* ACTION ITEM *
Copy each line of the data below in which the word "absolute" can be found.

* DATA SECTION *
________
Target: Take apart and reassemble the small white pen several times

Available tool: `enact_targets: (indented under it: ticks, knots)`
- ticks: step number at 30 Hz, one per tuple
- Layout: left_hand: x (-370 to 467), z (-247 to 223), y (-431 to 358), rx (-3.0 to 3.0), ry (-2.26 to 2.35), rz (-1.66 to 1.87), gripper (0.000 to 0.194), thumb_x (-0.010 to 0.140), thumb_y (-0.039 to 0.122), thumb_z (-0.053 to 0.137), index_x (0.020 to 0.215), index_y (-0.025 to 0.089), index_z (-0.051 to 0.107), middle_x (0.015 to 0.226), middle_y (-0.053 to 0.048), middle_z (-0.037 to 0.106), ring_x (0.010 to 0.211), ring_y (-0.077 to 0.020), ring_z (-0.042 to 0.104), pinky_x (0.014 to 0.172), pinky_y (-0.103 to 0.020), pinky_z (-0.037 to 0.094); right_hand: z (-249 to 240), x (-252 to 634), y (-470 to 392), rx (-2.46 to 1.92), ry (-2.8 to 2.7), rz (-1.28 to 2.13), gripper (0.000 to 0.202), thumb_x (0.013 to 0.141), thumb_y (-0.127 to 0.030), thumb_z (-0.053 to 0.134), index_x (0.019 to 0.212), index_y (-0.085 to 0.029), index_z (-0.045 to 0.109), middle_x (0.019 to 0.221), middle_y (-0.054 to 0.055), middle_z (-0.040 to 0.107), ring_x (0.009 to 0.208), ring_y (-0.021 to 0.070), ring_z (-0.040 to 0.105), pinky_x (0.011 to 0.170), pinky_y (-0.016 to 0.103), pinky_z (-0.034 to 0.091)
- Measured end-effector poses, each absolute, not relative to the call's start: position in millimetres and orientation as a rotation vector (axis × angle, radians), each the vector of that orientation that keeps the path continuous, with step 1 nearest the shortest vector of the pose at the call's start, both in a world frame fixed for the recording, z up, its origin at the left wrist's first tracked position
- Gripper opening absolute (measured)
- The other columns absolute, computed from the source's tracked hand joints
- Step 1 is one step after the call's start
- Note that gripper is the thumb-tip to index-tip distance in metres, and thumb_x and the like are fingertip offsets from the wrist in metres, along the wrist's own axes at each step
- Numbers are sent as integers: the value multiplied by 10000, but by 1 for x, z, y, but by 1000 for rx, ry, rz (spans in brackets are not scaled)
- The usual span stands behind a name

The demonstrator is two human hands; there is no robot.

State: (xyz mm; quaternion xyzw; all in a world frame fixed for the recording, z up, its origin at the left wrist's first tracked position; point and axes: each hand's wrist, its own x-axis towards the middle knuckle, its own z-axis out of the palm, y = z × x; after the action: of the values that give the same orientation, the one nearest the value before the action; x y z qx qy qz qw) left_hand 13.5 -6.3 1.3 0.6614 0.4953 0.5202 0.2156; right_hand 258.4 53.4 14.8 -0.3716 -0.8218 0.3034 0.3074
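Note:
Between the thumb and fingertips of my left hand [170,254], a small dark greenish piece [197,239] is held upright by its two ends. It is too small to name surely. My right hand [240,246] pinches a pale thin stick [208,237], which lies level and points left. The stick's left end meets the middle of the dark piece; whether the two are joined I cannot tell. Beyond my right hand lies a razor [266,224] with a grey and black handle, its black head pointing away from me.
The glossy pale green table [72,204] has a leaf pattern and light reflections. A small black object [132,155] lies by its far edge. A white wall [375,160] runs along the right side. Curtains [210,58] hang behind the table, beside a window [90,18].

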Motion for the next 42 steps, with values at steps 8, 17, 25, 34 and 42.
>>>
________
* EXERCISE RESULT *
- Measured end-effector poses, each absolute, not relative to the call's start: position in millimetres and orientation as a rotation vector (axis × angle, radians), each the vector of that orientation that keeps the path continuous, with step 1 nearest the shortest vector of the pose at the call's start, both in a world frame fixed for the recording, z up, its origin at the left wrist's first tracked position
- Gripper opening absolute (measured)
- The other columns absolute, computed from the source's tracked hand joints

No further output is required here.